WORK ITEM: Write out the listing below word for word.
**********
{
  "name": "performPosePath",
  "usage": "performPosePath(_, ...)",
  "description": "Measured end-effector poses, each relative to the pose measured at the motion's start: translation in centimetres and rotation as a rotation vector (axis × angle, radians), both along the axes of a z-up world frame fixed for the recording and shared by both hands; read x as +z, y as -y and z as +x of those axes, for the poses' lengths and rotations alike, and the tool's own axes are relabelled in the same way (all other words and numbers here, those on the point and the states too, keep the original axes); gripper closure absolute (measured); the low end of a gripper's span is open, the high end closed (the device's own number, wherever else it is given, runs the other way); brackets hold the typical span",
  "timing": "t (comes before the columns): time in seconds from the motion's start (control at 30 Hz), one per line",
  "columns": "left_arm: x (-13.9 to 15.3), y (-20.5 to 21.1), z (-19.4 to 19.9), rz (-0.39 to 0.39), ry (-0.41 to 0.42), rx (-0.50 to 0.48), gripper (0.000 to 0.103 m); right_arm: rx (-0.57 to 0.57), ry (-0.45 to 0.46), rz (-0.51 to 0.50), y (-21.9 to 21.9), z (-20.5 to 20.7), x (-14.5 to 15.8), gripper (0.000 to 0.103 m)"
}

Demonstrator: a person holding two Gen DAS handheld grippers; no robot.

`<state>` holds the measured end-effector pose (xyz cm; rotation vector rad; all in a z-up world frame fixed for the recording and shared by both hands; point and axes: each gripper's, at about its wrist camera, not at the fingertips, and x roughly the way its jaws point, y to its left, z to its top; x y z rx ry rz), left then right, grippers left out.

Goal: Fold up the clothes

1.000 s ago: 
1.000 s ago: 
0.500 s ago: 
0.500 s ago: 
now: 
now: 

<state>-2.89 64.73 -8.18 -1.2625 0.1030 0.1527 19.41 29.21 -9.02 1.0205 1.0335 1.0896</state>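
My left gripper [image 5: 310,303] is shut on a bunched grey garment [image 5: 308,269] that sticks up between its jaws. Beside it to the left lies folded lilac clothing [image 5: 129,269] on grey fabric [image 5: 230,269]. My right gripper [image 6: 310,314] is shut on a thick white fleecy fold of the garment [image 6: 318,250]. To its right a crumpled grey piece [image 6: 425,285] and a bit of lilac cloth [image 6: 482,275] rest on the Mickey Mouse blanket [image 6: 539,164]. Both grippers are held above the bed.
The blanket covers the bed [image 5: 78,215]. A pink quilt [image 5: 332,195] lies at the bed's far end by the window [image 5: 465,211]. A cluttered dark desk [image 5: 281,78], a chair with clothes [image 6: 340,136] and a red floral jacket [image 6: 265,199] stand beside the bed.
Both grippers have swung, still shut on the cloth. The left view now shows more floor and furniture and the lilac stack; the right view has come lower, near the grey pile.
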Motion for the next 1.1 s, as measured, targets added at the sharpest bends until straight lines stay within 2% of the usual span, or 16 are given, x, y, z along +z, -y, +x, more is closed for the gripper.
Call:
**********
YOUR SOLUTION:
{
  "name": "performPosePath",
  "usage": "performPosePath(_, ...)",
  "description": "Measured end-effector poses, each relative to the pose measured at the motion's start: translation in centimetres and rotation as a rotation vector (axis × angle, radians), both along the axes of a z-up world frame fixed for the recording and shared by both hands; read x as +z, y as -y and z as +x of those axes, for the poses' lengths and rotations alike, and the tool's own axes are relabelled in the same way (all other words and numbers here, those on the point and the states too, keep the original axes); gripper closure absolute (measured); the low end of a gripper's span is open, the high end closed (the device's own number, wherever else it is given, runs the other way); brackets hold the typical span",
  "timing": "t (comes before the columns): time in seconds from the motion's start (control at 30 Hz), one per line",
  "columns": "left_arm: x (-13.9 to 15.3), y (-20.5 to 21.1), z (-19.4 to 19.9), rz (-0.39 to 0.39), ry (-0.41 to 0.42), rx (-0.50 to 0.48), gripper (0.000 to 0.103 m); right_arm: rx (-0.57 to 0.57), ry (-0.45 to 0.46), rz (-0.51 to 0.50), y (-21.9 to 21.9), z (-20.5 to 20.7), x (-14.5 to 15.8), gripper (0.000 to 0.103 m)"
}

Demonstrator: a person holding two Gen DAS handheld grippers; no robot.

`<state>` holds the measured end-effector pose (xyz cm; rotation vector rad; all in a z-up world frame fixed for the recording and shared by both hands; point and axes: each gripper's, at about its wrist camera, not at the fingertips, and x roughly the way its jaws point, y to its left, z to its top; x y z rx ry rz), left then right, grippers left out.

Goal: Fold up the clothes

1.000 s ago: 
1.000 s ago: 
0.500 s ago: 
0.500 s ago: 
now: 
now: 

<state>-2.89 64.73 -8.18 -1.2625 0.1030 0.1527 19.41 29.21 -9.02 1.0205 1.0335 1.0896</state>
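My left gripper [image 5: 310,303] is shut on a bunched grey garment [image 5: 308,269] that sticks up between its jaws. Beside it to the left lies folded lilac clothing [image 5: 129,269] on grey fabric [image 5: 230,269]. My right gripper [image 6: 310,314] is shut on a thick white fleecy fold of the garment [image 6: 318,250]. To its right a crumpled grey piece [image 6: 425,285] and a bit of lilac cloth [image 6: 482,275] rest on the Mickey Mouse blanket [image 6: 539,164]. Both grippers are held above the bed.
The blanket covers the bed [image 5: 78,215]. A pink quilt [image 5: 332,195] lies at the bed's far end by the window [image 5: 465,211]. A cluttered dark desk [image 5: 281,78], a chair with clothes [image 6: 340,136] and a red floral jacket [image 6: 265,199] stand beside the bed.
Both grippers have swung, still shut on the cloth. The left view now shows more floor and furniture and the lilac stack; the right view has come lower, near the grey pile.
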Motion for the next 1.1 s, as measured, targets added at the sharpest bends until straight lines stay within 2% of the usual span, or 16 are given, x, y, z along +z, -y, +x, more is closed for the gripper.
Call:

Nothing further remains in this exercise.